NOUS NE SOMMES RIEN SOYONS TOUT |
Le Manifeste - N° 1 - Novembre 2003
Mon frère Sergio Ortega
J’avais travaillé avec lui pour deux des opéras qu’il avait
composés à l’occasion du bi-centenaire de la Révolution française. Au premier
jour, j’étais intimidé par ce gaillard à la tête d’aigle et à la silhouette
d’hidalgo, venu du bout du monde, tout auréolé de la Révolution chilienne, du
rôle éminent qu’y avait joué sa musique et du malheur que traversaient son pays
et ses enfants. Au deuxième jour, Sergio était mon frère et je n’arrivais pas à
comprendre comment j’avais pu, ne serait-ce qu’une seconde, être intimidé par
lui
C’est que Sergio qui était un peu plus jeune que moi avait cette étrange vertu
que j’ai rencontrée chez un certain nombre de vieux communistes : il avait le
don de la fraternité, c’est-à-dire qu’il n’y avait pas besoin de prendre des
précautions de l’un à l’autre pour dire franchement et d’expliquer ce que l’on
pensait, par exemple des propositions faites au cours d’un travail commun.

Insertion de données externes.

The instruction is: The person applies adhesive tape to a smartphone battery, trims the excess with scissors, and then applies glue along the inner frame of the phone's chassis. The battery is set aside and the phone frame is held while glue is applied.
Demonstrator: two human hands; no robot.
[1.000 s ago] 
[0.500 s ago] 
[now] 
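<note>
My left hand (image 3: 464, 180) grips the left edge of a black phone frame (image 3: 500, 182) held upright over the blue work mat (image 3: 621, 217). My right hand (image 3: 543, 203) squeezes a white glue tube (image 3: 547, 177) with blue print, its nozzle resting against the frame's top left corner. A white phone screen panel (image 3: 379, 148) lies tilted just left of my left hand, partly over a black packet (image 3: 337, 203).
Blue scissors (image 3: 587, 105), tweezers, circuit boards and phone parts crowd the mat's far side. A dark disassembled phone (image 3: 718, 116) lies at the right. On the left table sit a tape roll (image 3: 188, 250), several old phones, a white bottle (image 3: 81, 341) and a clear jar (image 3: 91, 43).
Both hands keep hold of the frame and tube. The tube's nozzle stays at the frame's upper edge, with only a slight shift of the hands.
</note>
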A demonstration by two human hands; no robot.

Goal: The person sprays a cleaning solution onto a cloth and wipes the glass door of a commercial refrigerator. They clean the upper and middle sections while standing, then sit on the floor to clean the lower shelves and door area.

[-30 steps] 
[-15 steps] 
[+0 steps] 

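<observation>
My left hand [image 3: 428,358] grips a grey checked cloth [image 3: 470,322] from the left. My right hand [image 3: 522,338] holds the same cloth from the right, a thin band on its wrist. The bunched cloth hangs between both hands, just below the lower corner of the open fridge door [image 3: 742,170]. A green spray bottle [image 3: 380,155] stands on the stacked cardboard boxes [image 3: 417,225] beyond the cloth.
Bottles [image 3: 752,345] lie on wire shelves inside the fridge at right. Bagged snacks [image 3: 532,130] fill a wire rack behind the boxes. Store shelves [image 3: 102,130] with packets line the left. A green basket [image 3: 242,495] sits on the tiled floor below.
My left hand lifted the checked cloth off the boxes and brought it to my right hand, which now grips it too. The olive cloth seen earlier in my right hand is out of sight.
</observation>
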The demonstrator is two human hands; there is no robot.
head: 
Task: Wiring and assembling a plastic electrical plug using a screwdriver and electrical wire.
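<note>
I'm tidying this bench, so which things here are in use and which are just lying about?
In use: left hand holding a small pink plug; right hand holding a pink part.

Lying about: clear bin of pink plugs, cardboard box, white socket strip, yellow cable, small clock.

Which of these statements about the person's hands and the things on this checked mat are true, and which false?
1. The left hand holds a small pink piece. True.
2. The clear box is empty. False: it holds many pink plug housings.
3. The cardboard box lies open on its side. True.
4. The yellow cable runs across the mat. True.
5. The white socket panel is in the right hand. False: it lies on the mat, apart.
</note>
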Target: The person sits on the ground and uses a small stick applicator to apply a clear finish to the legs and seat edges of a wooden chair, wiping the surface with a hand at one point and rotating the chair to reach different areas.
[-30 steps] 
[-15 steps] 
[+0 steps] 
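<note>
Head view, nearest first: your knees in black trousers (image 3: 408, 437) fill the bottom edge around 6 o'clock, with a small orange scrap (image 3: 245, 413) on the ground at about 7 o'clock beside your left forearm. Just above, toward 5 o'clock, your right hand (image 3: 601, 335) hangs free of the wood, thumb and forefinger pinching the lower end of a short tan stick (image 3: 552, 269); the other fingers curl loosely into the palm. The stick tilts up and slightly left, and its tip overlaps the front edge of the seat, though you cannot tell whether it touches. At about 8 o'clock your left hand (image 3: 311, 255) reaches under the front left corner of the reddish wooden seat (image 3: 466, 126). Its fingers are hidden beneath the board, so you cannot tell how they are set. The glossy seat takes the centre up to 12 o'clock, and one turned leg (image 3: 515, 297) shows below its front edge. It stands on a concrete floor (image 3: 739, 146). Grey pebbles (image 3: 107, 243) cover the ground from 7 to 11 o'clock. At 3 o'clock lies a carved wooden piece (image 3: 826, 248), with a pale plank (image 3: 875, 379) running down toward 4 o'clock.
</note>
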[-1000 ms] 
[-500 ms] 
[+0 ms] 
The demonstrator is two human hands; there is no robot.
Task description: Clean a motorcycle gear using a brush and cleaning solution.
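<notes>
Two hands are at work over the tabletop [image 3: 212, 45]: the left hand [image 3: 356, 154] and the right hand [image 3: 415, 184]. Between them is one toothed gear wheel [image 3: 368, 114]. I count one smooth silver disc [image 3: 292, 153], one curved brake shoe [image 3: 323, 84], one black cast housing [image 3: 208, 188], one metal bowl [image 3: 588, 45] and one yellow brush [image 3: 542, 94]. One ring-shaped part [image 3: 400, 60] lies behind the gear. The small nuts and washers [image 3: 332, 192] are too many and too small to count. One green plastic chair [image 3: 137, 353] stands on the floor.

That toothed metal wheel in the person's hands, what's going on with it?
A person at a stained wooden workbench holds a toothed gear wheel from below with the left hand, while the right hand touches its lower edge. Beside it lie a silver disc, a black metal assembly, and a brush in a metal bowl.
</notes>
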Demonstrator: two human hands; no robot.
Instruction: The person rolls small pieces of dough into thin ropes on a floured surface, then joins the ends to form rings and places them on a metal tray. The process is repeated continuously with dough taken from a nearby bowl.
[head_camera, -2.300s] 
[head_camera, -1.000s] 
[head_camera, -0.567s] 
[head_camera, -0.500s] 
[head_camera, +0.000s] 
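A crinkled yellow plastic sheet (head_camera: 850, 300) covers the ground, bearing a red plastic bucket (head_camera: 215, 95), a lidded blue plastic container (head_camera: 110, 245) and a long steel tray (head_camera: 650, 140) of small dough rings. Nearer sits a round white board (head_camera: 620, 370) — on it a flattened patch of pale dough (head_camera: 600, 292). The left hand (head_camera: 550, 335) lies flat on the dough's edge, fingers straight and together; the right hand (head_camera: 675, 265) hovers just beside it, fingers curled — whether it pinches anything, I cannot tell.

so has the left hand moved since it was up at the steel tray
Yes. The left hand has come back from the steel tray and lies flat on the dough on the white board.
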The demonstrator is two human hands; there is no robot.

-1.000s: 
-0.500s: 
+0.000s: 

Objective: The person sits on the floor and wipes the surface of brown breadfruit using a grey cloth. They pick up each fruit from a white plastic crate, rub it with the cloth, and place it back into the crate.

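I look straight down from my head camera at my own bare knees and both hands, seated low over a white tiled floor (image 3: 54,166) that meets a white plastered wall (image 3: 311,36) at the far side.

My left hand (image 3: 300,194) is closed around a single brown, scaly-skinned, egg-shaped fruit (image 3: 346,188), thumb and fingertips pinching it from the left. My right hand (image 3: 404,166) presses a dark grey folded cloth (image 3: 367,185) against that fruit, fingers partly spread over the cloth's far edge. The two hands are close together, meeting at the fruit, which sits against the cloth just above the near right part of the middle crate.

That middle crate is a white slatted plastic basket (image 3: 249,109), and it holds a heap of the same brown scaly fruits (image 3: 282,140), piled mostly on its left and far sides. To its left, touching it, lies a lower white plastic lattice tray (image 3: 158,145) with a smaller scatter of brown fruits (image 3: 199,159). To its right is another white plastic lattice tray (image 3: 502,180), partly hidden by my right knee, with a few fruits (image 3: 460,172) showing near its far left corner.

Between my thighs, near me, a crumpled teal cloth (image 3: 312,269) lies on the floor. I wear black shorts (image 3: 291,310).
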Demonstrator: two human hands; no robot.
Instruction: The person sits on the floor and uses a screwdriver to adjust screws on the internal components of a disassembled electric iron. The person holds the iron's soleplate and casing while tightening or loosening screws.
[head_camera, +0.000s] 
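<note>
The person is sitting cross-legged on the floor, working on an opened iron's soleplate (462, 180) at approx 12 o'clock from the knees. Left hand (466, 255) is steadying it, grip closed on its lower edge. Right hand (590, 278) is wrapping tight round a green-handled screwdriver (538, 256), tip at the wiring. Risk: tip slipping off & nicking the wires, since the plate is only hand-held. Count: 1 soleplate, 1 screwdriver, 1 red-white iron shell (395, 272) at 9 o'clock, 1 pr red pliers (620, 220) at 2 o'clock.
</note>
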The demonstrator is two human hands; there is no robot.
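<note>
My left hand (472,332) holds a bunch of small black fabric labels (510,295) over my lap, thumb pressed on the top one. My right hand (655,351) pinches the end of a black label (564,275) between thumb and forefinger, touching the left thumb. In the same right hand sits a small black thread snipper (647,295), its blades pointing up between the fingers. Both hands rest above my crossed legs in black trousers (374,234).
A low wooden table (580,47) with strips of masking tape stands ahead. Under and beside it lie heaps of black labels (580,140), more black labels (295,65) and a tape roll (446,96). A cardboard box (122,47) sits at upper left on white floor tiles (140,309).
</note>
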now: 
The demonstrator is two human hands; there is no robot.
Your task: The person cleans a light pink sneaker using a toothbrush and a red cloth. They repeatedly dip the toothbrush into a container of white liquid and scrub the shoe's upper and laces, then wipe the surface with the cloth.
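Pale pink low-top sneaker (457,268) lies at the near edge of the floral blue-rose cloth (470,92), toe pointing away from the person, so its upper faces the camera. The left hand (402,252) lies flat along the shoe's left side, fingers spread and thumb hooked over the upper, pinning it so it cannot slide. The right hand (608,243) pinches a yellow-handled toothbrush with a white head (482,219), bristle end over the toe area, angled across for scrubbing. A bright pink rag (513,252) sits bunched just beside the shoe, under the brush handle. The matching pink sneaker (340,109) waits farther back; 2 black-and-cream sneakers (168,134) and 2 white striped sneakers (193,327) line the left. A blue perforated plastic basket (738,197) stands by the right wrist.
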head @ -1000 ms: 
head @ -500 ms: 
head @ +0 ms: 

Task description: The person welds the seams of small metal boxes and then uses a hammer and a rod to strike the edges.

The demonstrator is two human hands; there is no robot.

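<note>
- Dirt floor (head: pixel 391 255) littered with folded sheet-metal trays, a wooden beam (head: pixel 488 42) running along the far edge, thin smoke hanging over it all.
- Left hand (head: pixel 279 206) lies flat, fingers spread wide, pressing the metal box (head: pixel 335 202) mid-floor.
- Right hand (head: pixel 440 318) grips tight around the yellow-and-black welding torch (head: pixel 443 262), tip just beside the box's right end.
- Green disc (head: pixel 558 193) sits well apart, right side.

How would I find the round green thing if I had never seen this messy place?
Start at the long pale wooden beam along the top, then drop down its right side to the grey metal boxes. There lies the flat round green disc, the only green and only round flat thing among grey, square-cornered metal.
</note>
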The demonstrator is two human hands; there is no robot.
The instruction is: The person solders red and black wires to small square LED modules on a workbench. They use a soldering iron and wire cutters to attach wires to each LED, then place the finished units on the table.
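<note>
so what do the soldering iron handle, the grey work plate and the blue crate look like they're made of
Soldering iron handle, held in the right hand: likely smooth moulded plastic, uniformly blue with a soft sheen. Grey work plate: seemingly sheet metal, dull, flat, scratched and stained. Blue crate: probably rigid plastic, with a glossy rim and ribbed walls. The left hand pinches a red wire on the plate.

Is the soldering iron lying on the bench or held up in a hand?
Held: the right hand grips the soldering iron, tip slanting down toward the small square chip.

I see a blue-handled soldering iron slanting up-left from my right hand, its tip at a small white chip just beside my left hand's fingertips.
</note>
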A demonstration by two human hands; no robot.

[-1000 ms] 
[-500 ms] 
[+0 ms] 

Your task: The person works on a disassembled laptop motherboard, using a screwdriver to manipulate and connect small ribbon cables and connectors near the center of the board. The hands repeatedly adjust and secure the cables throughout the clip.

Je ne saurais dire si Sergio était un musicien communiste ou un communiste
musicien parce que, pour lui communisme et musique étaient une seule et même
passion. Il ne se penchait pas sur le peuple pour lui faire, avec un rien de
mépris, une musique à sa mesure. De la flûte essoufflée des Andes aux savants
calculs du dodécaphonisme, il voulait que le peuple puisse jouir de toute la
musique.
Excusez-moi, je ne sais pas faire les éloges funèbres. Ce soir, j’ai du chagrin
parce que je ne verrai, je n’entendrai plus jamais Sergio. J’aimerais pouvoir
croire qu’après ma mort, dans un coin du Paradis ou d’ailleurs, nous nous
rencontrerons à nouveau, mais ce ne serait là qu’un mensonge et un mensonge,
même joli et compassionnel, ne saurait consoler.